It can be seen from the above example that the five FCTs all meet the deadline requirements after remapping. At the same time, the dynamic classification rule of FCTs selects VMs reasonably according to the classification of CTs. This avoids blindly expanding the capacity of the VM. In the next part, the core HRFDC strategy of this article will be introduced.

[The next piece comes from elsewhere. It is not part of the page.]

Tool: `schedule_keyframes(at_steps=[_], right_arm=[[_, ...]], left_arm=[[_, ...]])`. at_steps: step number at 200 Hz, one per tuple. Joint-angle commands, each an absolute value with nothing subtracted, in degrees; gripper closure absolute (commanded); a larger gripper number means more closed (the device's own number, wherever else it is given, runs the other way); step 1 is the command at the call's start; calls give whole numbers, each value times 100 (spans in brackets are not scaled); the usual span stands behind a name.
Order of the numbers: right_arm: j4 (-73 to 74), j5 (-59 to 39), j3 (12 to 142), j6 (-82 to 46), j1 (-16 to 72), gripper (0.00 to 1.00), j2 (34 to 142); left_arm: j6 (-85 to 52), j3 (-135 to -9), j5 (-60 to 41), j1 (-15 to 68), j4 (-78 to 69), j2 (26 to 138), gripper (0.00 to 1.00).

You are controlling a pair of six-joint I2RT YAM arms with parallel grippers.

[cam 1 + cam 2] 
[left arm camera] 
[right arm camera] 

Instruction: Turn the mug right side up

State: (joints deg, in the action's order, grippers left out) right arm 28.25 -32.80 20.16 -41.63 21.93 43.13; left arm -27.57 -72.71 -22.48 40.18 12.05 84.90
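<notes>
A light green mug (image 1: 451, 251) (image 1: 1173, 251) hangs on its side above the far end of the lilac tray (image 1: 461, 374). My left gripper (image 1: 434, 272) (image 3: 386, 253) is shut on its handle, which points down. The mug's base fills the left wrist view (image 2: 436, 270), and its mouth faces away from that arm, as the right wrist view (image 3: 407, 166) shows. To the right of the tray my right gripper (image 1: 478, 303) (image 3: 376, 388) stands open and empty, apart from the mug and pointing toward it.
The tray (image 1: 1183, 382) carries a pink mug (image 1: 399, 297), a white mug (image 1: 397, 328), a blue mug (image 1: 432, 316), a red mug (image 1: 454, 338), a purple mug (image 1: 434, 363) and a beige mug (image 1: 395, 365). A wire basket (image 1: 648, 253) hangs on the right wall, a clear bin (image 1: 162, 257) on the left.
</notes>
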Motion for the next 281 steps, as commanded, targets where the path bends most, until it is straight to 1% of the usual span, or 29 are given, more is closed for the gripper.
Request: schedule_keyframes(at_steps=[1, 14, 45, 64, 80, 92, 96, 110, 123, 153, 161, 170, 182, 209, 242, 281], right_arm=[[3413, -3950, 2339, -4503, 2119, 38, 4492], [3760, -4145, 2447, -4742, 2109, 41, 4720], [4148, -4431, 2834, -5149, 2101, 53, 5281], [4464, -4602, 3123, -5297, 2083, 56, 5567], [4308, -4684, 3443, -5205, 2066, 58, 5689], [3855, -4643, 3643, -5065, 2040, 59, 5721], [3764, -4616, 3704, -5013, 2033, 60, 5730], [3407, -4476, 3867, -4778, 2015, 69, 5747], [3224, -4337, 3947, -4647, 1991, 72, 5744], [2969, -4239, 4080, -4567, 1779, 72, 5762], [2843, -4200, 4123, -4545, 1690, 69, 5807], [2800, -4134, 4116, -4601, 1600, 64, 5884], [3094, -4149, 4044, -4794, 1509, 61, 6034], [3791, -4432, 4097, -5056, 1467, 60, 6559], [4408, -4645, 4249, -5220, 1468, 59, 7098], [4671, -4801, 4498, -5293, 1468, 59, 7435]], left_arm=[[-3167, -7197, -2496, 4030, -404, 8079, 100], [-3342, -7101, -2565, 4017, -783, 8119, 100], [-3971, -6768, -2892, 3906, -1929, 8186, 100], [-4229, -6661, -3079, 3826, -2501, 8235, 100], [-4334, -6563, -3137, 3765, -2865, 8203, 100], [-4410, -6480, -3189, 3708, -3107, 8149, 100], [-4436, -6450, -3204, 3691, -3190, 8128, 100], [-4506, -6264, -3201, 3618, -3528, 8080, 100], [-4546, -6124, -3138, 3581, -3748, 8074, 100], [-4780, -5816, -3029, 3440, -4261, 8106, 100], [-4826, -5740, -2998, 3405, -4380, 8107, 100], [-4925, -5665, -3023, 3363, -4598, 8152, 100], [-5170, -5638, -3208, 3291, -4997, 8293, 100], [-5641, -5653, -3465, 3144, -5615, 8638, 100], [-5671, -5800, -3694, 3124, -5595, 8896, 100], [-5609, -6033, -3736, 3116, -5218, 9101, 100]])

The first analysis of the overall architecture of the CDC. Secondly, we further analyzes the initialization process of CTs and the failure of VMs. Finally, the rescheduling process of the CDC is analyzed, and dynamic classification rule of FCTs are proposed to deal with the rescheduling problem of VM failures. Based on this idea, we propose the HRFDC strategy. This scheduling strategy maximizes the profitability of cloud service providers by increasing the failure repair rate of CTs and reducing the compensation of cloud service providers. According to the previous conclusion, the HRFDC strategy as shown in Strategy 1.

Strategy 1: (HRFDC)

Input: CT collection: CT={ct₁,ct₂,…,ct_m},

VM collection: VM={vm₁,vm₂,…,vm_n}

Output: VM collection: VM={vm₁,vm₂,…,vm_n}

1 while VM not null do

2 if(vm.f._i = = 2)

3 if((ct.l._i/ct.d._i)<=(vm.c._i*2.5*1000*0.9))

4 VM = LFU(VM,ct_i)

5 end if

6 if((vm.c._i*3.1*1000*0.9)>=(ct.l._i/ct.d._i)>(vm.c._i*2.5*1000*0.9))

7 VM = HFU(VM,ct_i)

8 end if

9 if((vm.c._i*2*2.5*1000*0.9)>=(ct.l._i/ct.d._i)>(vm.c._i*3.1*1000*0.9))

10 VM = LFC(VM,ct_i)

11 end if

12 if((vm.c._i*2*3.1*1000*0.9)>=(ct.l._i/ct.d._i)>(vm.c._i*2*3.1*1000*0.9))

13 VM = HFC(VM,ct_i)

14 end if

15 if((ct.l._i/ct.d._i)>(vm.c._i*2*3.1*1000*0.9))

16 ct.l._i=ct.l._i/2ⁿ

17 VM = HRFDC(VM,CT)

18 end if

19 end while

First select the VM that caused the failure in the strategy (line 1–2). Second, dynamically classify the FCTs on the failed VM and call different strategies (line 3–19).

The Strategy 1 selects a Low-frequency Universal VMs for mapping (line 4). In this case, the original configured VM can meet the deadline. As shown in Strategy 2.

Strategy 2: (LFU)

Input: Failed CT collection: ct_i,

VM collection: VM={vm₁,vm₂,…,vm_n}

Output: VM collection: VM={vm₁,vm₂,…,vm_n}

1 vm.c._(n+i) = vm.c._i

2 vm.m._(n+i) = vm.m._i

3 vm.s._(n+i) = vm.c.(n + i)*(2.5*1000*0.9)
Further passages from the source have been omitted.